The internal sorting function of jump list zset is realized through the "jump list" data structure. Its structure is very special and complex. Readers should be prepared for the depth of content in this section.
Because zset needs to support random insertion and deletion, it is not easy to use arrays to represent it. Let's first look at an ordinary linked list structure.
We need this linked list to sort according to the score value. This means that when new elements need to be inserted, they need to locate the insertion point at a specific position, so as to continue to ensure that the linked list is orderly. Usually, we will find the insertion point through binary search, but the object of binary search must be an array. Only the array can support fast location, and the linked list can't do it. What should we do?
Think of a start-up company. At the beginning, there were only a few people. All team members were equal and were co founders. With the growth of the company, the number of people gradually increases, and the cost of team communication increases. At this time, the team leader system will be introduced to divide the team. Each team will have a team leader. The meeting is divided into teams, and multiple leaders will have their own meeting arrangements. To further expand the scale of the company, we need to add another level - Department. Each department will select a representative from the group leader list as the minister. Ministers will also have their own arrangements for high-level meetings.
The jump list is similar to this hierarchy. All the elements in the lowest layer will be connected. Then select a representative every few elements, and then string these representatives with another level of pointer. Then select secondary representatives from these representatives and string them together. Finally, a pyramid structure is formed.
Think about the location of your hometown in the world map: Asia - > China - > Anhui Province - > Anqing City - > Zongyang County - > Tanggou town - > Tiantian village - > XXXX. It is also such a similar structure.
The reason why the "jump list" is "jump" is that the internal elements may "have multiple roles". For example, the element in the middle of the above figure is at L0, L1 and L2 levels at the same time, so it can quickly "jump" between different levels.
When locating the insertion point, first locate it at the top level, then dive to the next level, dive all the way to the bottom level, find a suitable position and insert new elements. You may ask how the newly inserted element has the opportunity to "hold several positions"?

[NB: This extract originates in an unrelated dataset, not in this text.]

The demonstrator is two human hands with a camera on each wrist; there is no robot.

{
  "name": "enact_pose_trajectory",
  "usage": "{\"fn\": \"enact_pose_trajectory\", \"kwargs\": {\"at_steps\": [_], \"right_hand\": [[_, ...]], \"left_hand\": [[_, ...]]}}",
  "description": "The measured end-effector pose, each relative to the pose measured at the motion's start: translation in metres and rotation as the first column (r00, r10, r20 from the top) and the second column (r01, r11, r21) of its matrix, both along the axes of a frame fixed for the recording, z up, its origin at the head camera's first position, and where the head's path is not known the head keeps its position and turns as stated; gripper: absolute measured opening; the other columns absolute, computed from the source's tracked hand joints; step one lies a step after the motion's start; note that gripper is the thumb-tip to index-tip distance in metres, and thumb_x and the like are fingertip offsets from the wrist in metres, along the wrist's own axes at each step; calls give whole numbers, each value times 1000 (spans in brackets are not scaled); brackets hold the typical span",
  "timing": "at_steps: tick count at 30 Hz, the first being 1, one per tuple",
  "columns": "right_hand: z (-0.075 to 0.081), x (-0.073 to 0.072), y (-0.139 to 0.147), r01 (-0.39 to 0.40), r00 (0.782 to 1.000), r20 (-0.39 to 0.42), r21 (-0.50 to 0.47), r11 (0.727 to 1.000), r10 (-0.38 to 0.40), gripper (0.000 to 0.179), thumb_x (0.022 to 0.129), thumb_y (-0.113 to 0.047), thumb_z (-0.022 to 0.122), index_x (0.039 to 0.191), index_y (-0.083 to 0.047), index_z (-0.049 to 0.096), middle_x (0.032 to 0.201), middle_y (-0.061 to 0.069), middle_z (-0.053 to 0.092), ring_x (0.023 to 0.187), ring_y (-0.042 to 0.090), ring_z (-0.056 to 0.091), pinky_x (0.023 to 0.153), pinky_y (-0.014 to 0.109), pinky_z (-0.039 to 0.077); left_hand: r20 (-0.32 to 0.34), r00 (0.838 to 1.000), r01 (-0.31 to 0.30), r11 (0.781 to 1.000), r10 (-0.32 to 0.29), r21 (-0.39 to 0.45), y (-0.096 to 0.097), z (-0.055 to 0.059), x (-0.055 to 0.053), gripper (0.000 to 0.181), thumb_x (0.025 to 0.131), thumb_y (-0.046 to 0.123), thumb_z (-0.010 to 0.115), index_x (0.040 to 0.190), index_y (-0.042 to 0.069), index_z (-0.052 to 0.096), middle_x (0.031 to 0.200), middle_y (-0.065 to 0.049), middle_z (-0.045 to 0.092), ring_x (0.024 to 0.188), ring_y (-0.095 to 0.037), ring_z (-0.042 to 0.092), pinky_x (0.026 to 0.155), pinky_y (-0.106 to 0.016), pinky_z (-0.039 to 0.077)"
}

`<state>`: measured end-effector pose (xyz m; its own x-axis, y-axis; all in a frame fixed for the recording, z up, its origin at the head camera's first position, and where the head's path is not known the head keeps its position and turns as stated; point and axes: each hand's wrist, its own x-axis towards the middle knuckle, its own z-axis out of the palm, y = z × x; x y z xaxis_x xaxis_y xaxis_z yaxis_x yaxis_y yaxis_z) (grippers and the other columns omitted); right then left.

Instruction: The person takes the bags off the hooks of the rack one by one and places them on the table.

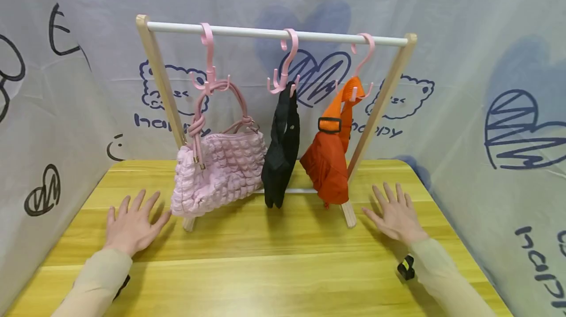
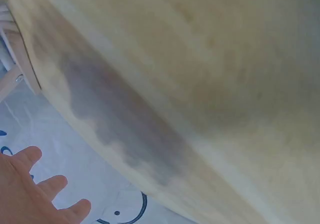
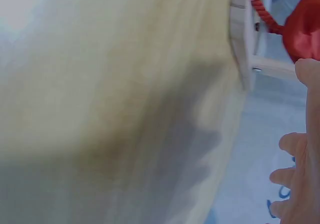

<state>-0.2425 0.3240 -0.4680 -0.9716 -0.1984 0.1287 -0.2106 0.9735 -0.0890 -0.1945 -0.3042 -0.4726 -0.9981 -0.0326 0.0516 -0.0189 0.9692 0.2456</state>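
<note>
My left hand (image 1: pixel 134 226), fingers spread and holding nothing, is over the left of the table beside a pink puffy handbag (image 1: pixel 216 169). On the right, my right hand (image 1: pixel 395 216) also has its fingers spread, with nothing in it, to the right of the rack's foot. The handbag hangs by its knotted strap from a pink hook (image 1: pixel 210 61). A black bag (image 1: pixel 280 150) hangs from the middle pink hook (image 1: pixel 288 56). From the right pink hook (image 1: pixel 366 54) hangs a red-orange bag (image 1: pixel 327 164) with an orange strap and black buckle.
A rack with wooden legs (image 1: pixel 382 105) and a white top bar (image 1: pixel 247 32) stands at the back of the wood-grain table (image 1: pixel 265 268). A lower white bar (image 1: pixel 300 190) joins its legs. Behind and at both sides hangs a pale cloth (image 1: pixel 101 105) with blue drawings.
</note>
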Motion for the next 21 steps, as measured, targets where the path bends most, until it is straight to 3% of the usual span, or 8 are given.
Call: {"fn": "enact_pose_trajectory", "kwargs": {"at_steps": [2,5,7,9,12,15,18,21], "right_hand": [[7,1,-1,-7,1000,-13,-24,1000,7,78,100,-58,47,156,-5,35,158,32,31,146,60,18,115,74,20],[23,1,-5,-34,996,-87,-113,993,24,71,101,-48,52,152,0,39,152,34,38,142,58,29,114,71,26],[37,0,-11,-51,988,-152,-200,978,20,66,102,-42,52,150,2,40,148,34,42,138,55,36,111,69,31],[52,2,-17,-76,970,-242,-307,949,0,58,103,-34,53,146,4,45,142,34,48,132,52,43,108,67,35],[78,6,-35,-131,926,-371,-473,871,-62,44,104,-24,53,138,5,52,128,30,55,119,46,52,101,61,41],[101,17,-57,-237,858,-500,-584,777,-114,30,101,-11,55,125,6,60,108,22,59,102,35,56,95,44,45],[124,30,-85,-377,792,-598,-633,676,-118,22,97,-1,55,116,7,64,95,13,57,92,19,55,89,24,46],[145,41,-117,-516,759,-648,-656,551,-61,21,96,4,53,113,10,63,95,7,57,93,6,54,87,14,46]], "left_hand": [[-26,1000,5,1000,-5,2,2,3,-2,81,99,70,30,156,13,33,160,-30,23,139,-64,20,108,-81,11],[-118,993,12,1000,-11,13,5,15,-8,72,102,63,33,153,11,38,158,-31,29,136,-62,27,107,-79,19],[-194,981,14,999,-7,34,9,30,-11,66,104,55,36,149,8,42,155,-31,34,133,-60,33,104,-77,24],[-291,957,23,997,1,76,16,48,-14,59,105,47,40,145,5,47,149,-32,41,130,-58,39,102,-75,30],[-449,893,53,988,17,143,27,81,-16,50,105,36,43,140,2,51,141,-30,50,125,-55,46,99,-72,36],[-593,805,122,976,9,181,46,110,-15,45,104,31,45,138,2,53,136,-27,56,124,-50,51,101,-67,39],[-682,731,206,959,-17,197,69,134,-15,44,103,29,46,137,2,53,132,-24,58,120,-45,55,102,-62,41],[-724,689,276,934,-28,226,90,153,-21,43,101,27,47,136,3,53,127,-23,60,113,-41,57,96,-59,45]]}}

The jump list adopts a random strategy to determine which layer new elements can work part-time. First, L0 layer must be 100%, L1 layer has only 50%, L2 layer has only 25%, L3 layer has only 12.5%, and it is random to the top layer L31. Most elements can't pass through several layers, and only a few elements can go deep into the top layer. The more elements in the list, the deeper the level, and the greater the probability of entering the top level.
This is quite fair. Whether you can enter the central government depends not on your father, but on luck.